I think it's important to note that rates of AD/HD started jumping right around the time that schools started cancelling recess or severely restricting children from engaging in running around or roughhousing during free time.  Without an outlet for that extra energy, children start acting out and getting restless.

Dr. Thom Hartmann had an excellent book on this, called "ADD: A Different Perspective."

There's been a similar discovery with Depression.  Scientists now believe that depression is caused when your brain recognizes some sort of problem and tries to reroute every last bit of processing power it has towards solving that the expense of everything else. 

Problem is...this is a subconcious process, meaning the patient might not be able to pinpoint the problem on their own.  They keep fixated on every little negative detail as their brain tries to figure out a solution to the problem.  The current theory on what makes Clinical Depression different from normal bouts of depression is that the trigger is either too sensitive (meaning normal, everyday occurances are enough to trigger an episode), or the built-in fail-safe that keeps the brain from taking things too far is damaged, so it reroutes processing power away from areas that are critical for survival (resulting in self-harm and suicide).

They're having a lot of success with new therapies designed around removing the stigma of depression by explaining to patients that there actually isn't anything wrong with them, and focusing on pinpointing the exact problem that triggered that episode of depression and either helping the patient come up with solutions for fixing the problem (thus allowing the brain to relax and go back to business as normal), or at least tricking the brain into thinking the problem has been fixed.
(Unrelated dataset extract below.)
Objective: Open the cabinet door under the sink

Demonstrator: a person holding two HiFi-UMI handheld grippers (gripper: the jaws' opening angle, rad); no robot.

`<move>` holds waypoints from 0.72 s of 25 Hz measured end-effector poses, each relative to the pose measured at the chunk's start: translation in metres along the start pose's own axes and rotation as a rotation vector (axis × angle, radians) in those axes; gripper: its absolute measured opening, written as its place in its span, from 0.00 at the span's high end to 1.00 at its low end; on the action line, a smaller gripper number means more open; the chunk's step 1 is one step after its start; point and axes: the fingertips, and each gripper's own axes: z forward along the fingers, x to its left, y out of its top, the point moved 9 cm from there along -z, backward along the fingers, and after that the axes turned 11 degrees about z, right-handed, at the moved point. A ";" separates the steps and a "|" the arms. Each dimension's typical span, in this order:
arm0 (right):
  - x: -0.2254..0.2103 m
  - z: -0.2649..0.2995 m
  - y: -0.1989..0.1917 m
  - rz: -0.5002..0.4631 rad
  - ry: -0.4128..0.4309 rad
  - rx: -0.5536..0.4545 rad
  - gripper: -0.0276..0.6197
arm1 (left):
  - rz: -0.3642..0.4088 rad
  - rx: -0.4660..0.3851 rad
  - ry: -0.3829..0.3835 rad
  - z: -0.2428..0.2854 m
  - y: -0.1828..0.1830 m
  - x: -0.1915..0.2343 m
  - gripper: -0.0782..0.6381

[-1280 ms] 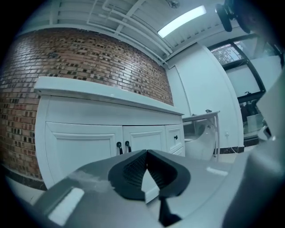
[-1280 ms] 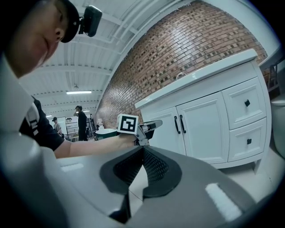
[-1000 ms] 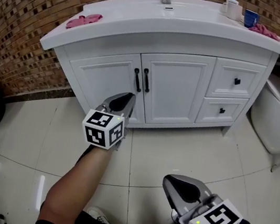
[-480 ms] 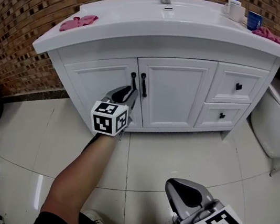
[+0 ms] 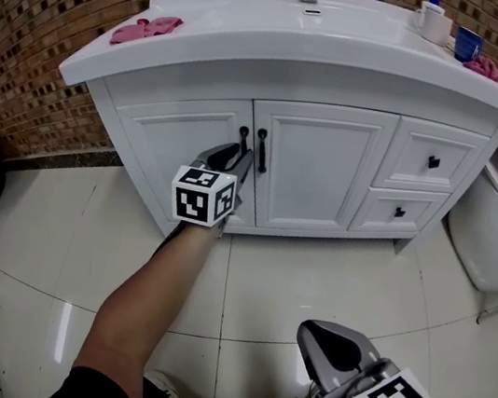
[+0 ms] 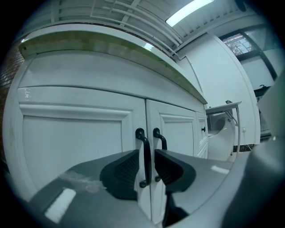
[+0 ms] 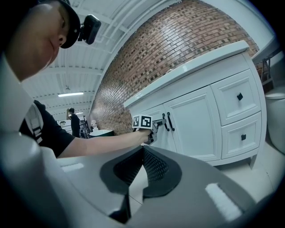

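The cabinet [image 5: 315,171] under the sink [image 5: 352,33] is seen with both doors shut and flush with the frame. The left door [image 5: 182,144] and the right door [image 5: 317,162] meet at the middle, and a black handle is fixed upright on each, just beside the seam.

The left gripper [image 5: 240,157] is held out on a bare arm [image 5: 149,290] and is brought up against the left door. In the left gripper view its jaws are set narrowly apart, one on either side of the left handle [image 6: 143,142], which passes down between the ribbed pads [image 6: 122,169]. A thin gap is seen between the handle and the right-hand pad, so the handle is straddled but not clamped. The right handle [image 6: 160,139] is left just outside the jaws.

The right gripper [image 5: 324,343] is held low over the tiled floor [image 5: 331,273], well apart from the cabinet. In the right gripper view [image 7: 143,149] its jaws are brought together at the tips and nothing is held between them.

A pink cloth [image 5: 145,28] is laid on the left end of the counter, and two drawers [image 5: 431,158] are set to the right of the doors.
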 end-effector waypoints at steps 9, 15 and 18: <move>-0.003 -0.001 -0.002 0.009 -0.014 0.008 0.95 | -0.030 0.003 -0.004 0.009 0.000 0.000 0.82; 0.003 0.000 -0.002 0.003 -0.001 0.015 0.95 | -0.053 0.005 -0.023 -0.001 -0.001 -0.003 0.83; 0.006 0.000 -0.002 -0.009 0.007 0.015 0.95 | -0.050 0.007 -0.029 -0.008 -0.001 -0.006 0.83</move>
Here's the original article from Scientific American Mind:

For other disorders, just because we haven't found the reason for it yet, doesn't mean it doesn't exist.  Science marches on, always.


@RekkaRiley Bipolar also. Someone with bipolar will certainly be more creative. And since humans are superstitious because our intelligence makes us see connections that aren't there, what does that say about schizophrenia, a disease characterized by, wait for it, seeing connections that aren't there?